Braço político das Farc quer esclarecer seu "extermínio"

VARQUÍRIA REY
da BBC, em Bogotá

A União Patriótica (UP), braço político das Forças Armadas Revolucionárias da Colômbia (Farc), está buscando uma solução amigável com o governo do país para esclarecer o que chama de "extermínio de seus integrantes" e garantir proteção aos sobreviventes.

A história do grupo, que surgiu em 1985, em uma das fases processo de paz com o governo, envolve ameaças, perseguições e um saldo calculado em mais de 3.000 integrantes mortos.

Jahel Quiroga, advogada e dirigente nacional da UP, explica que a solução negociada não representaria perdão ou esquecimento.

"Esperamos que o Estado reconheça sua responsabilidade no extermínio da UP. Queremos também que indenize integralmente as vítimas", diz ele.

Perseguição

Os diálogos atuais seguem orientações da Comissão Interamericana de Direitos Humanos.

O órgão da Organização dos Estados Americanos (OEA) aceitou analisar o caso por considerar graves violações de direitos e liberdades humanas que envolvem membros da UP.

Segundo Jahel, o movimento foi perseguido desde o momento da sua criação por representantes da "política tradicional, criadores de gado, comerciantes e membros da igreja".

Desde então, ela argumenta que a organização tem sido submetida a um processo de aniquilação sistemática, com assassinatos, desaparecimentos e exílios forçados.

Na longa lista de membros assassinados apresentada pela UP figuram dois candidatos à Presidência, sete congressistas, 13 deputados estaduais, 11 prefeitos, 69 vereadores e outros 3.000 militantes.

Jahel acredita que o êxito da UP em sua primeira disputa eleitoral, em 1986, quando obteve a mais alta votação na história dos partidos de esquerda colombianos, com cinco senadores, 14 deputados, 351 vereadores e 23 prefeitos, estimulou ainda mais as mortes.

"Caso a UP seguisse com esse desempenho, se converteria em pouco tempo numa alternativa real de poder", afirmou.

Paramilitares

Jahel diz que o Estado é responsável por ação ou omissão nesse processo.

De acordo com ela, muitos dos assassinatos foram cometidos por paramilitares, em lugares em que há a presença de integrantes do Exército ou da polícia.

Nos primeiros dez meses do governo do presidente Álvaro Uribe, foram registrados 18 assassinatos de dirigentes e militantes, conforme números divulgados pela UP.

Também, no último ano, aumentou o número de membros do partido presos pelas autoridades militares sob a acusação de serem cúmplices da guerrilha e do terrorismo.

"Em áreas onde a UP tem influência, as capturas de líderes políticos e comunitários são frequentes", afirma Rodolfo Rios Lozano, advogado da organização.

"Em algumas ocasiões, são presas 30, 40 pessoas no mesmo dia, acusadas de pertencerem às Farc, quando são apenas integrantes da UP. Meses depois, acabam liberados, por falta de provas."

Foi o que ocorreu com a costureira Odília León, militante da UP há 18 anos, que viu o marido e dois irmãos serem assassinados apenas por fazer parte do partido.

Odília, que já foi vereadora pela UP em Villavicencio, no Estado de Meta, acabou presa no ano passado.

"Fizeram uma montagem contra mim.
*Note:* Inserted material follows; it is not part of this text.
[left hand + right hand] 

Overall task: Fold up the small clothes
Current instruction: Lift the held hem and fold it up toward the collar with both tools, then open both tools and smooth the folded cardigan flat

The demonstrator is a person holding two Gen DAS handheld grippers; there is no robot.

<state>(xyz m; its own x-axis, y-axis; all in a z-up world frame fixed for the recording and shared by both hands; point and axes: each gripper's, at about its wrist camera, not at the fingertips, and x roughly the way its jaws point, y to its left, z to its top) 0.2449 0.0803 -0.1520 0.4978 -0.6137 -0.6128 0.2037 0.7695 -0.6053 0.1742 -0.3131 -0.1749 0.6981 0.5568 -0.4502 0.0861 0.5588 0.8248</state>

Eles diziam que eu era terrorista. Mas, em seis meses me liberaram porque não tinham nenhuma prova."

O senador Antonio Navarro Wolf, ex-guerrilheiro do Movimento 19 de Abril (M-19), reintegrado à sociedade numa negociação de paz com o governo em 1989, diz que seu grupo não passou por perseguição semelhante à UP porque abandonou todos os vínculos com a luta armada.

"Nós assinamos um acordo de paz com o governo, enquanto a UP nasceu da vontade das Farc, que nunca se desmobilizou", disse.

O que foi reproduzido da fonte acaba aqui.